3.2. Age, Anthropometric Parameters, Antioxidative Defense System Biomarkers and MDA

The results showed that women in higher MDA concentration group (lower than the median value) were older. No statistically significant differences were observed in BMI and waist circumference between women in different MDA concentration groups (Table 2).
Furthermore, the analysis revealed that women in the higher TAC concentration group had higher BMI and waist circumference values (Table 3).
Correlation analysis revealed a statistically significant although weak relationship between serum MDA values and age. Moreover, TAC had a statistically significant weak relationship with age, but moderate strength relationships with BMI and waist circumference. There were no statistically significant relationships between serum MDA values and BMI or waist circumference. Finally, there were no statistically significant relationships between SOD inhibition rate and age, BMI, or waist circumference (Table 4).

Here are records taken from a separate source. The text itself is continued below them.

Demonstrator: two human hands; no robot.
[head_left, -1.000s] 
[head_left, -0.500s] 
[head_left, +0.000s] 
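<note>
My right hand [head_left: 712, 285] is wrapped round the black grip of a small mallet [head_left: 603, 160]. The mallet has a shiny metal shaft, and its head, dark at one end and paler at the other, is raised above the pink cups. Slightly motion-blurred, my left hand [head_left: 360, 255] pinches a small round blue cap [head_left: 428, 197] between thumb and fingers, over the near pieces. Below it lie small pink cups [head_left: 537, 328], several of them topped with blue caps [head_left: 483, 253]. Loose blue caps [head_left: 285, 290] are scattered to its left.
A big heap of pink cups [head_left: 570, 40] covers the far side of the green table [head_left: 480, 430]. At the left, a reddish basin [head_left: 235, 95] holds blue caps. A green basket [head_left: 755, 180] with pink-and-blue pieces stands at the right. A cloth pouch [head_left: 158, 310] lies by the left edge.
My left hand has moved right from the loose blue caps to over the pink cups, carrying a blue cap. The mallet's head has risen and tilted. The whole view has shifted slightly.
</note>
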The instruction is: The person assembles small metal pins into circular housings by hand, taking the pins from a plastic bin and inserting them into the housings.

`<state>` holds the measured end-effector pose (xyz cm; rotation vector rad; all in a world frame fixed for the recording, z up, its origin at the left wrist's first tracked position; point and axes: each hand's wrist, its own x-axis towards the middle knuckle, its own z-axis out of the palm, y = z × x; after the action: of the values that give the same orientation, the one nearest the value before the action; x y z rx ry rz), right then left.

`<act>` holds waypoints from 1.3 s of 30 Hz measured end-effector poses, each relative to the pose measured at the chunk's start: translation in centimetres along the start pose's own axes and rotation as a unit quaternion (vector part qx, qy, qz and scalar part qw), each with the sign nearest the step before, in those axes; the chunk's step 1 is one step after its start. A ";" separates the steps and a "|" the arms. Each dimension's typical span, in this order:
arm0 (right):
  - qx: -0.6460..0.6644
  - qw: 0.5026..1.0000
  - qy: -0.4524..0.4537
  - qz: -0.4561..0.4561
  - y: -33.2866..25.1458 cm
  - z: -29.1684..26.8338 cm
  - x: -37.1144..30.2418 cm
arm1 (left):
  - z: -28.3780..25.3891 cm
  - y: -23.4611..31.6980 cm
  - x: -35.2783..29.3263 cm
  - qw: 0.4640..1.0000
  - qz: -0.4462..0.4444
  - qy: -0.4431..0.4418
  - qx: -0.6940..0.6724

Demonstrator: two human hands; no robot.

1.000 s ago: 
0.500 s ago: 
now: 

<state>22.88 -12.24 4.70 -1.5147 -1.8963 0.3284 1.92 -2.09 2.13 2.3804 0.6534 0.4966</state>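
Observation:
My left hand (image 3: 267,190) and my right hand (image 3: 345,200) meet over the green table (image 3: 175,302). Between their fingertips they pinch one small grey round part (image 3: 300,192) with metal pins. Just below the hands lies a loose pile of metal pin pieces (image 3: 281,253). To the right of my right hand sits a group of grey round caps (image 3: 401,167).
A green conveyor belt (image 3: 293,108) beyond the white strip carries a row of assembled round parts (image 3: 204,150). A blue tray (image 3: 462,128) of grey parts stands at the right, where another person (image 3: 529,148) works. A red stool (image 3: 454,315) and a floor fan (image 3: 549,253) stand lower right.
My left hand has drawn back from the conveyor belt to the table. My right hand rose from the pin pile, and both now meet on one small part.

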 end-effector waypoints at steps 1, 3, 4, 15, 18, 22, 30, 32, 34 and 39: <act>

3.3. Lipid Metabolism Biomarkers, Antioxidative Defense System Biomarkers and MDA

The analysis of lipid metabolism biomarkers showed that women in the higher MDA concentration group (equal to or higher than the median value) had higher total cholesterol values. Interestingly, a borderline statistically significant result was observed in the comparison of ApoB levels between the groups: higher ApoB concentrations were observed in women in the group with higher MDA concentration. No statistically significant differences were observed in ApoAI, ApoB, HDL cholesterol, LDL cholesterol, non-HDL cholesterol, and triacylglycerol values between women in different MDA concentration groups (Table 5).
In addition, women in higher TAC concentration group had higher ApoB and triacylglycerol levels. The same observation about ApoB levels was made in women group with higher SOD inhibition rate (equal to or higher than the median value). No statistically significant differences between women in TAC or SOD inhibition rate value groups were observed between ApoAI, total cholesterol, HDL cholesterol, LDL cholesterol, and non-HDL cholesterol values. Lastly, there were no statistically significant differences between triacylglycerol levels for women in different SOD inhibition rate groups (Table 6).
Correlation analysis revealed that there were statistically significant weak relationships between MDA and SOD inhibition rate levels and triacylglycerol concentration. Interestingly, TAC and triacylglycerol concentration had a statistically significant moderate strength relationship. In addition, MDA, TAC and SOD inhibition rate values had statistically significant but weak relationships with ApoB concentration. Furthermore, MDA and SOD inhibition rate values had statistically significant weak relationships with total-cholesterol concentration. There was a statistically significant relationship between MDA and non-HDL cholesterol values, although the strength of relationship was weak. Lastly, there were no other statistically significant relationships observed between lipid metabolism biomarkers and MDA, TAC or SOD inhibition rate (Table 7).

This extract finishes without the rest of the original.